Prep Time 20 minutes
Total Time 20 minutes
Servings: 4 servings
Course: Dinner, Lunch, Snack
Cuisine: Healthy, Vegetarian
Calories: 320

Ingredients
  

Chickpea Salad Ingredients
  • 28 ounces canned chickpeas (drained and rinsed) Make sure to rinse well to remove excess sodium.
  • 1 medium bell pepper (diced)
  • 1 stalk celery (diced)
  • 1 medium purple onion (chopped)
  • 2 tablespoons brined capers
  • 1 tablespoon dulse flakes (optional)
  • 1 ripe avocado
  • 1 cup soaked cashews Soak for at least 4 hours or overnight for creamier texture.
  • 2 tablespoons lemon juice (freshly squeezed)
  • 0.5 cups water
  • 1.5 teaspoons Dijon mustard
  • 5 cloves garlic (grated)
  • 0.5 teaspoons sea salt
  • to taste pepper

Method
 

Preparation
  1. In a large bowl, mash the drained chickpeas with a fork or potato masher until they are roughly smashed, but still chunky.
  2. Add the diced bell pepper, celery, chopped purple onion, brined capers, and dulse flakes to the mashed chickpeas. Mix well.
  3. In a blender, combine the ripe avocado, soaked cashews, lemon juice, water, Dijon mustard, grated garlic, sea salt, and pepper.
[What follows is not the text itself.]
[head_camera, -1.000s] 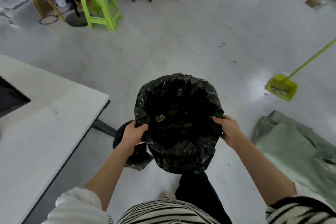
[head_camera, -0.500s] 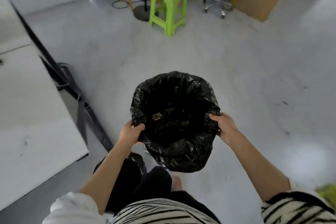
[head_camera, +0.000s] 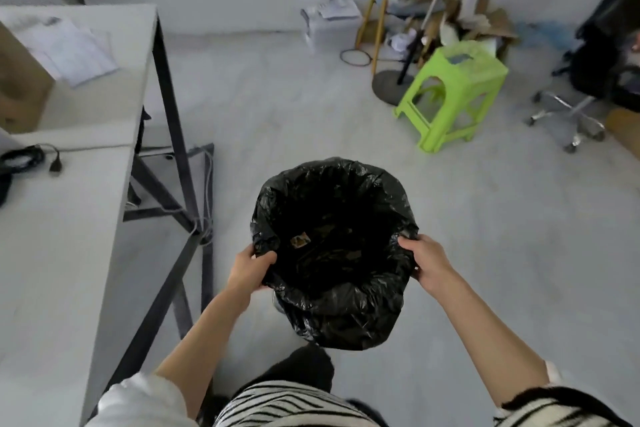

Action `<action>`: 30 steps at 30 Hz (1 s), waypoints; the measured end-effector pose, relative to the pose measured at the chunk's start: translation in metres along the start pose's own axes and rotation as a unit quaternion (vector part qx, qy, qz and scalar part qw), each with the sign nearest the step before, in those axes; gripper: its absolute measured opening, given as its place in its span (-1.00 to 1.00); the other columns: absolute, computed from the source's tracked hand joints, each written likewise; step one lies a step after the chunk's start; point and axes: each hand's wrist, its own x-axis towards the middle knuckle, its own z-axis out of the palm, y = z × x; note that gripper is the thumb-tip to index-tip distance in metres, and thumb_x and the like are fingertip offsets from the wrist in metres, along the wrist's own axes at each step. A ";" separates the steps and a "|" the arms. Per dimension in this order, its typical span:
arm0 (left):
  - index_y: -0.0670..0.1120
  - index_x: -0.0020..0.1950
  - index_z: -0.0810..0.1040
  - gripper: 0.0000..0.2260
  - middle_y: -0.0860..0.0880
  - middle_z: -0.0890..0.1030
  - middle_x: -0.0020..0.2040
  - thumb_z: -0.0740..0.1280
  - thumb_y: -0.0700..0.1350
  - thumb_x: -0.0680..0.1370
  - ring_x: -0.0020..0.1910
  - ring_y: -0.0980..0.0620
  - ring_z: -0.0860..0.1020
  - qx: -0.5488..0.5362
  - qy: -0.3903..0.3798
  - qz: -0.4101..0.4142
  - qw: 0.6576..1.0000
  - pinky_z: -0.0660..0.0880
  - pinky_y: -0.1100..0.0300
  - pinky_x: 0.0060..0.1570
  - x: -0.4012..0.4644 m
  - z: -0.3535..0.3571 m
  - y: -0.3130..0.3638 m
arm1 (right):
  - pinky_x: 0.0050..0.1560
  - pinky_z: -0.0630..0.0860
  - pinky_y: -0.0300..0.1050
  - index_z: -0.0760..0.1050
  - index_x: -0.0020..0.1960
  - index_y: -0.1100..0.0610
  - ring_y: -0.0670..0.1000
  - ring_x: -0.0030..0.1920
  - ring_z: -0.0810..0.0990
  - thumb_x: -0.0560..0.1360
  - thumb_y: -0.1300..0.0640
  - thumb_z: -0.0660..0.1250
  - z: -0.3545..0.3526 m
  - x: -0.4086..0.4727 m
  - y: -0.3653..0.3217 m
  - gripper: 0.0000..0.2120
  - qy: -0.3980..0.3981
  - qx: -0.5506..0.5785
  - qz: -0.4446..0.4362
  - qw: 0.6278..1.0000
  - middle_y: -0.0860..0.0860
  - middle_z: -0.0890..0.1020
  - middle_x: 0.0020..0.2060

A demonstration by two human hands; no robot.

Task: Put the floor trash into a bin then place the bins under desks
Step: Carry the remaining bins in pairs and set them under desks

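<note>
From my head camera: my left hand (head_camera: 251, 270) and right hand (head_camera: 427, 263) have their fingers (head_camera: 407, 242) clenched on opposite rims of the black-lined bin (head_camera: 334, 253), held above the floor (head_camera: 311, 107), right of the tabletop (head_camera: 59, 236).

Brightness: bright, even, soft indoor light with no clear source.
Shadows: faint, soft under the desk (head_camera: 62, 253) and green stool (head_camera: 453, 94).
Glare: dull sheen on the bin liner (head_camera: 332, 243); interior nearly black.
Blur: slight motion softness, worse toward the edges.
Distortion: wide-angle bending, desk edges splay outward.
</note>
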 end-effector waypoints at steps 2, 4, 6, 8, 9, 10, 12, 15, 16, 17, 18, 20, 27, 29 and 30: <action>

Blend until smooth and creamy.
  4. Pour the creamy mixture over the chickpea and vegetable mix. Stir everything together until well combined.
  5. Taste the mixture and adjust the seasoning with more salt and pepper if needed.

Notes

Store any leftover chickpea salad in an airtight container in the refrigerator for up to 3 days. If the salad seems dry after a day, add a splash of water or a bit more lemon juice before serving. For extra flavor, add fresh greens, tomato slices, or pickles.